EXERCISE GOAL: Output the material exactly, keeping every line intact.

COLLECTED DATA:
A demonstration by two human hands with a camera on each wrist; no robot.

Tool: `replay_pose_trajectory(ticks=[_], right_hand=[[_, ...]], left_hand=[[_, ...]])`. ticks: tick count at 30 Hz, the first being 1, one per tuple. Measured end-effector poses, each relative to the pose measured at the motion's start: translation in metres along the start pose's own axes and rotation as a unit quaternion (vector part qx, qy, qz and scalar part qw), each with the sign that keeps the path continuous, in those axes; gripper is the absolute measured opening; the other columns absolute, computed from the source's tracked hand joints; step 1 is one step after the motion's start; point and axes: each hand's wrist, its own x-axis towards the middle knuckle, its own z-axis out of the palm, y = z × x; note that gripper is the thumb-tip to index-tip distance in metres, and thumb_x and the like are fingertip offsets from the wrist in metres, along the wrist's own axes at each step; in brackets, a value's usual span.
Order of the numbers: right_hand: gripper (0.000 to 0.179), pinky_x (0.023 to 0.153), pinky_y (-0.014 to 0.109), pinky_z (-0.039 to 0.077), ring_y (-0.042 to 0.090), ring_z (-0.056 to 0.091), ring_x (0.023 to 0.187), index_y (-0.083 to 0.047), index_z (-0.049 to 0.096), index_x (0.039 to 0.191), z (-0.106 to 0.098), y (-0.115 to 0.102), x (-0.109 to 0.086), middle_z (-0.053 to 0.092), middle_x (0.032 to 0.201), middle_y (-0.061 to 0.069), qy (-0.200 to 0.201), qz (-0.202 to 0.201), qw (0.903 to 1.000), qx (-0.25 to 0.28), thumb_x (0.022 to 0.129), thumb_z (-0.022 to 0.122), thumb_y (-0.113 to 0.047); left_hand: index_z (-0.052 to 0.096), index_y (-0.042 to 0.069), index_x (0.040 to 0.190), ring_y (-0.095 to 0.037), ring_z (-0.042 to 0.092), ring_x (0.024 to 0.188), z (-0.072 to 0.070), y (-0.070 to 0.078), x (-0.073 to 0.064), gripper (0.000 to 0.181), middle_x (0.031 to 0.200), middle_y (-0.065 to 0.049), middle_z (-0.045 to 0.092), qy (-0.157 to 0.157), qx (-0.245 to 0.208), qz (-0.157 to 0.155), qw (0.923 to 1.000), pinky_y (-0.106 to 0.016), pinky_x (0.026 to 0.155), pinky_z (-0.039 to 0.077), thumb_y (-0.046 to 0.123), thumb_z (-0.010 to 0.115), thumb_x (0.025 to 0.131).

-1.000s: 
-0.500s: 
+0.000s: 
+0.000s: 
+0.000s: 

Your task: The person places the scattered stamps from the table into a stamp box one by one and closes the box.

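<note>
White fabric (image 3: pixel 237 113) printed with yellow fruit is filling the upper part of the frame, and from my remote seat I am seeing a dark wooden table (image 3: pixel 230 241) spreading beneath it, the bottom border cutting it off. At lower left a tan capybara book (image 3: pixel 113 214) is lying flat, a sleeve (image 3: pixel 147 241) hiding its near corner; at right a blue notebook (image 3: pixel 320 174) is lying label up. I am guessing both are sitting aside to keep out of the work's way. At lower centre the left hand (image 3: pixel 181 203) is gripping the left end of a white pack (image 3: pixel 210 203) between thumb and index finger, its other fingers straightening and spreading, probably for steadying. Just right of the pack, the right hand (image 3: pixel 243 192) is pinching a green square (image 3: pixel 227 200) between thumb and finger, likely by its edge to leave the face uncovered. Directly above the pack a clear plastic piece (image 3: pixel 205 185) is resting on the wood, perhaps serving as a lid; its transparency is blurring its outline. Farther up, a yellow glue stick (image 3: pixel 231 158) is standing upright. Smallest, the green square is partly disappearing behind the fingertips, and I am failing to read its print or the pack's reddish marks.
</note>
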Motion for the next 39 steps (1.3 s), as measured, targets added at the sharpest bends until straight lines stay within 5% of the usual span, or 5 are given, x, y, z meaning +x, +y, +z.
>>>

ANSWER AREA:
A demonstration by two human hands with a camera on each wrist; no robot.

Tool: `replay_pose_trajectory(ticks=[_], right_hand=[[_, ...]], left_hand=[[_, ...]])`. ticks: tick count at 30 Hz, the first being 1, one per tuple. Measured end-effector poses, each relative to the pose measured at the motion's start: translation in metres along the start pose's own axes and rotation as a unit quaternion (vector part qx, qy, qz and scalar part qw), each with the sign that keeps the path continuous, in those axes; gripper is the absolute measured opening; the other columns absolute, computed from the source's tracked hand joints; step 1 is one step after the motion's start; point and axes: each hand's wrist, its own x-axis towards the middle knuckle, its own z-axis out of the palm, y = z × x; note that gripper is the thumb-tip to index-tip distance in metres, and thumb_x and the like are fingertip offsets from the wrist in metres, along the wrist's own axes at each step; in brackets, a value's usual span.
Order of the numbers: right_hand: gripper (0.000 to 0.179), pinky_x (0.023 to 0.153), pinky_y (-0.014 to 0.109), pinky_z (-0.039 to 0.077), ring_y (-0.042 to 0.090), ring_z (-0.056 to 0.091), ring_x (0.023 to 0.187), index_y (-0.083 to 0.047), index_z (-0.049 to 0.096), index_x (0.039 to 0.191), z (-0.106 to 0.098), y (-0.115 to 0.102), x (-0.109 to 0.086), middle_z (-0.053 to 0.092), middle_x (0.032 to 0.201), middle_y (-0.061 to 0.069), qy (-0.200 to 0.201), qz (-0.202 to 0.201), qw (0.903 to 1.000), qx (-0.25 to 0.28), thumb_x (0.022 to 0.129), thumb_z (-0.022 to 0.122), thumb_y (-0.113 to 0.047); left_hand: index_z (-0.052 to 0.096), index_y (-0.042 to 0.069), index_x (0.040 to 0.190), ring_y (-0.095 to 0.037), ring_z (-0.042 to 0.092), ring_x (0.024 to 0.188), z (-0.072 to 0.070), y (-0.070 to 0.078), x (-0.073 to 0.064), gripper (0.000 to 0.181), middle_x (0.031 to 0.200), middle_y (-0.065 to 0.049), middle_z (-0.045 to 0.092), qy (-0.157 to 0.157), qx (-0.245 to 0.208), qz (-0.157 to 0.155), qw (0.923 to 1.000), pinky_y (-0.106 to 0.016), pinky_x (0.026 to 0.155), pinky_z (-0.039 to 0.077), thumb_y (-0.046 to 0.123), thumb_z (-0.010 to 0.115), thumb_x (0.025 to 0.131).

-1.000s: 
-0.500s: 
+0.000s: 
+0.000s: 
+0.000s: 

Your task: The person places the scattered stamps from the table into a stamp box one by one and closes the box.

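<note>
White fabric (image 3: pixel 237 113) printed with yellow fruit is filling the upper part of the frame, and from my remote seat I am seeing a dark wooden table (image 3: pixel 230 241) spreading beneath it, the bottom border cutting it off. At lower left a tan capybara book (image 3: pixel 113 214) is lying flat, a sleeve (image 3: pixel 147 241) hiding its near corner; at right a blue notebook (image 3: pixel 320 174) is lying label up. I am guessing both are sitting aside to keep out of the work's way. At lower centre the left hand (image 3: pixel 181 203) is gripping the left end of a white pack (image 3: pixel 210 203) between thumb and index finger, its other fingers straightening and spreading, probably for steadying. Just right of the pack, the right hand (image 3: pixel 243 192) is pinching a green square (image 3: pixel 227 200) between thumb and finger, likely by its edge to leave the face uncovered. Directly above the pack a clear plastic piece (image 3: pixel 205 185) is resting on the wood, perhaps serving as a lid; its transparency is blurring its outline. Farther up, a yellow glue stick (image 3: pixel 231 158) is standing upright. Smallest, the green square is partly disappearing behind the fingertips, and I am failing to read its print or the pack's reddish marks.
</note>
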Motion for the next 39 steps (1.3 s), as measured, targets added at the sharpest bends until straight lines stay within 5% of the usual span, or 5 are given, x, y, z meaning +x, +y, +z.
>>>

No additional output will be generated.